• _WORK INSTRUCTION_:
Report every line of the listing below in which the string "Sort" occurs.
======== DATA SHOWN ========
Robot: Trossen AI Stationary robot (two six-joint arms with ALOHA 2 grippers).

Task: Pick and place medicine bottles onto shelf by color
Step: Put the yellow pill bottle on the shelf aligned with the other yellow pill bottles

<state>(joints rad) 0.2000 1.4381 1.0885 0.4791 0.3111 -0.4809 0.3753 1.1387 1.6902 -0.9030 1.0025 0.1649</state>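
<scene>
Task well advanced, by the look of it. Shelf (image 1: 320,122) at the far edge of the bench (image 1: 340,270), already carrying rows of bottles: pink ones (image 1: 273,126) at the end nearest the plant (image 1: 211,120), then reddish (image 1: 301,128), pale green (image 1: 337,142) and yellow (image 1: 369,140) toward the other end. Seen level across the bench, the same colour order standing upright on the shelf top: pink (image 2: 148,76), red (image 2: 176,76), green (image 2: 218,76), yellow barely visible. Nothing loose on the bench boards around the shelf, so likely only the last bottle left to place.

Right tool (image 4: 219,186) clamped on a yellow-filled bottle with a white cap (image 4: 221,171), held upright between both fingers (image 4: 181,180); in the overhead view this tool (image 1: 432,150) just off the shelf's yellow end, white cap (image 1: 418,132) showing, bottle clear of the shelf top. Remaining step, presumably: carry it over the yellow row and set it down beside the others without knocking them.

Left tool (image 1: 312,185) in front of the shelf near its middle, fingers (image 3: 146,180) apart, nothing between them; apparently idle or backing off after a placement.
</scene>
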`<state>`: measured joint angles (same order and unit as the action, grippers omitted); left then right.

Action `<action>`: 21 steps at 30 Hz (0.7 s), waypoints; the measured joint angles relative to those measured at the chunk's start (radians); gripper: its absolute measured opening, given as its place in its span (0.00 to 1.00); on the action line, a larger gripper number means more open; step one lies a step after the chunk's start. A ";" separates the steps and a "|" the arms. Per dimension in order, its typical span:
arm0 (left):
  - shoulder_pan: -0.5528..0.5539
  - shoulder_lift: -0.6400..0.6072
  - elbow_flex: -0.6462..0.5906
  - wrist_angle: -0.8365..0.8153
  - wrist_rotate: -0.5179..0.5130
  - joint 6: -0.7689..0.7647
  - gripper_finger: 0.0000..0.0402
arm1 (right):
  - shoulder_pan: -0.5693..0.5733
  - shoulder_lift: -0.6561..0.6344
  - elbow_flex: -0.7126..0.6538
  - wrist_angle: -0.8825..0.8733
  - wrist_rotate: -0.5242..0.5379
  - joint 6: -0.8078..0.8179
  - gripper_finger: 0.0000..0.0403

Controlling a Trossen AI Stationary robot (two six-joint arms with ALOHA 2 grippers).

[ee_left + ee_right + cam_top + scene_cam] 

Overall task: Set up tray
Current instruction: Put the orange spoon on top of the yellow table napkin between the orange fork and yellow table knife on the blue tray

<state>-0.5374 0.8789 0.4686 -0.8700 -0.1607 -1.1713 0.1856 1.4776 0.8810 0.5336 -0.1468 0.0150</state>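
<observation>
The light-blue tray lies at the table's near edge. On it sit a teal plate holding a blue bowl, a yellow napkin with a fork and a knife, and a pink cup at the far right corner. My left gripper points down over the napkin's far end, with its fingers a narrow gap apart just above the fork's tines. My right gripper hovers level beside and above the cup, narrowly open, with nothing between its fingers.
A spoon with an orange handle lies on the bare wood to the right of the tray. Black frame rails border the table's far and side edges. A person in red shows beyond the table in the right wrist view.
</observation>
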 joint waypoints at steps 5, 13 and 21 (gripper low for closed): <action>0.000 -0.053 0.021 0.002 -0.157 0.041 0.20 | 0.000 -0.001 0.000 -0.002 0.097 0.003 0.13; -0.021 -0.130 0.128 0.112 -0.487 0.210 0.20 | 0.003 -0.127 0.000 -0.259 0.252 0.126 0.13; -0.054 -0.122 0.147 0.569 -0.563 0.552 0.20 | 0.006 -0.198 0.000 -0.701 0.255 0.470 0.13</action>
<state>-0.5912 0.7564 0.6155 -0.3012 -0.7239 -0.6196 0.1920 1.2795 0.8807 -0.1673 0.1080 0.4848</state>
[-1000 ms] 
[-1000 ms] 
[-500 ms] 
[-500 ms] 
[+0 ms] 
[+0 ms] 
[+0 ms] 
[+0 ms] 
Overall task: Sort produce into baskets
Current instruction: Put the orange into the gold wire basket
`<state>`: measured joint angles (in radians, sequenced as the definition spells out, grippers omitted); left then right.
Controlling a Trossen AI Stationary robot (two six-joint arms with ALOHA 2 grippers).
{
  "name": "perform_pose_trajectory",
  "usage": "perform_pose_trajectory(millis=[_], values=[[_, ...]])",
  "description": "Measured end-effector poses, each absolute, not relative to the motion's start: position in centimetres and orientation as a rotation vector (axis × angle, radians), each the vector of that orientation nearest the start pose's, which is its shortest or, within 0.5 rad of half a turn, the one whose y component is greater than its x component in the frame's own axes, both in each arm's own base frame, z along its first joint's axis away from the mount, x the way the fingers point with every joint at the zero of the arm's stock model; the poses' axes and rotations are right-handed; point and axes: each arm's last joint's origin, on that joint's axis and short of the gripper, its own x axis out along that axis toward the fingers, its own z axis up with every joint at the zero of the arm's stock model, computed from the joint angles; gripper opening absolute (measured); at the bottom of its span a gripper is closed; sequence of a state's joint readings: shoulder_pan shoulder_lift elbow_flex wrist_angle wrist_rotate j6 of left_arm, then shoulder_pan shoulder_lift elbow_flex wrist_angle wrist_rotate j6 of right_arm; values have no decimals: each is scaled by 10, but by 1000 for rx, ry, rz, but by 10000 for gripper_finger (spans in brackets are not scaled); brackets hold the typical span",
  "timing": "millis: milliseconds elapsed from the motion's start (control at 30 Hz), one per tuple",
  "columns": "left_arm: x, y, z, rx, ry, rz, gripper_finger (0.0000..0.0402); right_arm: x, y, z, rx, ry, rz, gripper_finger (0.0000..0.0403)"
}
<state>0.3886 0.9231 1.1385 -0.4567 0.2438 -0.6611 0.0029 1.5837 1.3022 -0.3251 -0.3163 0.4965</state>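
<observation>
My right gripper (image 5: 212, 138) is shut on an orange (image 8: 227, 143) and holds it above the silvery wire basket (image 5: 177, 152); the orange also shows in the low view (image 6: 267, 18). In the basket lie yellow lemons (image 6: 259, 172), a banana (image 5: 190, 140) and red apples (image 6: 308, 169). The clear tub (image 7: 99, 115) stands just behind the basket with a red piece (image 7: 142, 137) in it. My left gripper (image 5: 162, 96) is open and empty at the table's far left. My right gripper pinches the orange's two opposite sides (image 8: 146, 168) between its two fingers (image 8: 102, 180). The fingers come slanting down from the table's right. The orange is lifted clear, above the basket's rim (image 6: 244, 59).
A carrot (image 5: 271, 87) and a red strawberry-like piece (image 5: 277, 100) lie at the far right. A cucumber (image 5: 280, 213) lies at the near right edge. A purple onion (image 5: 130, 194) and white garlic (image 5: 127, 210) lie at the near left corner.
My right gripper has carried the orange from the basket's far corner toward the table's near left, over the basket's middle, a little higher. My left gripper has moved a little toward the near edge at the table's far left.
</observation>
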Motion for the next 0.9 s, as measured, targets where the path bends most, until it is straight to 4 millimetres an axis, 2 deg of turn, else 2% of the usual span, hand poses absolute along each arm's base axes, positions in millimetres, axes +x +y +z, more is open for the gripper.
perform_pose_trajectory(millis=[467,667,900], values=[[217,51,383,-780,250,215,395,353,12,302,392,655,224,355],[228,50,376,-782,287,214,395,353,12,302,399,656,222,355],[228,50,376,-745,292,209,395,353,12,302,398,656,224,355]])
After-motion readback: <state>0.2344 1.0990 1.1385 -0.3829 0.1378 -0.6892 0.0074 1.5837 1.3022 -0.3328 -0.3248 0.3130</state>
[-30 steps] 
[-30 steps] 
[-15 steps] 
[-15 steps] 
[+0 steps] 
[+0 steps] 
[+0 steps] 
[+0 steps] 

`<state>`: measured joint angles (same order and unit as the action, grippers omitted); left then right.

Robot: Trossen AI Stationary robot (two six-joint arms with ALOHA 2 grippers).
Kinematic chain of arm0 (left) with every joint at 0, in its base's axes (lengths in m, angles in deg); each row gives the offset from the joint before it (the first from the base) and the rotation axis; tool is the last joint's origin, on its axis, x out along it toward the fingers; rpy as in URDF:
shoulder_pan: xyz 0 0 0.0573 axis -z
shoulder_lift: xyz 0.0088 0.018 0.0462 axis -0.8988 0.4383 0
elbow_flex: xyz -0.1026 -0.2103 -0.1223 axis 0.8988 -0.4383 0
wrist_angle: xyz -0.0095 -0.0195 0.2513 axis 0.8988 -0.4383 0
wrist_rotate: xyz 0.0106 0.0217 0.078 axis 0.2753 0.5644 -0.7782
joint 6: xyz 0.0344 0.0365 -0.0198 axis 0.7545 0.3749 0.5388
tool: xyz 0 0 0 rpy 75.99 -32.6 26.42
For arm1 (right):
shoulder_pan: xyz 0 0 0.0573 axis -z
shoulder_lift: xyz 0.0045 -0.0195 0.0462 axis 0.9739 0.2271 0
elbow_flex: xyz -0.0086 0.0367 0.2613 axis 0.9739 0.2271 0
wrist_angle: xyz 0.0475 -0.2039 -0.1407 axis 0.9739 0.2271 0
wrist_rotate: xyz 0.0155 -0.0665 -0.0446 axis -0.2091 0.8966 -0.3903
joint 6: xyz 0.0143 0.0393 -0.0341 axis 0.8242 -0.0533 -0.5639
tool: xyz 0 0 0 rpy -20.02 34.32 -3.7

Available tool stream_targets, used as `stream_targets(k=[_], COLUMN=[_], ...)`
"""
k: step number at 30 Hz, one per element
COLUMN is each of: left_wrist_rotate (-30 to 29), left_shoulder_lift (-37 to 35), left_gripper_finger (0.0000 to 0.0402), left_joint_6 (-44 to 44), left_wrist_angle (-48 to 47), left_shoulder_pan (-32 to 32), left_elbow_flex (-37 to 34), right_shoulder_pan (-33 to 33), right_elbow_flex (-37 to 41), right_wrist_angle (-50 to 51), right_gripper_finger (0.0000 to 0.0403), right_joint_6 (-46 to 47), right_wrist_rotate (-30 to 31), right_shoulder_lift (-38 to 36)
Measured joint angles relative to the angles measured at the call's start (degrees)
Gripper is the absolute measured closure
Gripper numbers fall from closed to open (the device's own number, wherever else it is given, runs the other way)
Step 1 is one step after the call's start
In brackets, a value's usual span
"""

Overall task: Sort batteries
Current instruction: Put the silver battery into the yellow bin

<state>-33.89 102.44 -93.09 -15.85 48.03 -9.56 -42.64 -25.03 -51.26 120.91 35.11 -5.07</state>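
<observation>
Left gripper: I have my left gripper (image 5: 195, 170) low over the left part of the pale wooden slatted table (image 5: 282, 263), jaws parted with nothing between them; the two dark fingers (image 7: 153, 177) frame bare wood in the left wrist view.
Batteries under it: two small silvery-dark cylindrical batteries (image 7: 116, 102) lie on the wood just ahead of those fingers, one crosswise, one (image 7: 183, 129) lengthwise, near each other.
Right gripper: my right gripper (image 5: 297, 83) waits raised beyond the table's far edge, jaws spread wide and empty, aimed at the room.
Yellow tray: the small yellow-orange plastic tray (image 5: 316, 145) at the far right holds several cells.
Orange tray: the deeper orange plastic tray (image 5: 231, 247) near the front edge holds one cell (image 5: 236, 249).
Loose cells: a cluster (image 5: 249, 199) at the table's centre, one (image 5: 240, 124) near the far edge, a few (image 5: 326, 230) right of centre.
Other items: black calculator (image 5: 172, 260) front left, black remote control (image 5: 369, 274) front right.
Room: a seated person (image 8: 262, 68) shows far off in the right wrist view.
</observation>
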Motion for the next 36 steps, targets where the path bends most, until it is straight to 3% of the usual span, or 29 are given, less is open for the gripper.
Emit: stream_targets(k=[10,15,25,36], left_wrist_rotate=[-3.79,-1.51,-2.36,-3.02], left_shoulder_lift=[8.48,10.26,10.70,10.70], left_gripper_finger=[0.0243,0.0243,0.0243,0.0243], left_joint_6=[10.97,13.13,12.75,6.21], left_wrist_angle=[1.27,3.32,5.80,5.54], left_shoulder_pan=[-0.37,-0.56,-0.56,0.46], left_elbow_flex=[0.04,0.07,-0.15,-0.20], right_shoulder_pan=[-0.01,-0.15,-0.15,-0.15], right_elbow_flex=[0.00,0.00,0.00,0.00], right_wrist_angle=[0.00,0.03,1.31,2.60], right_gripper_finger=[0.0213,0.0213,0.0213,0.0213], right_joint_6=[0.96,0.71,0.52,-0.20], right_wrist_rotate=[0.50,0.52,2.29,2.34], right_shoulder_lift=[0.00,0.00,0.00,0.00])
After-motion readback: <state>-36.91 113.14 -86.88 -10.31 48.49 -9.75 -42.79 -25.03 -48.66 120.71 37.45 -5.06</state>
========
• _ANSWER FOR THIS EXERCISE_:
Overall task: Sort produce into baskets
Overall task: Sort batteries

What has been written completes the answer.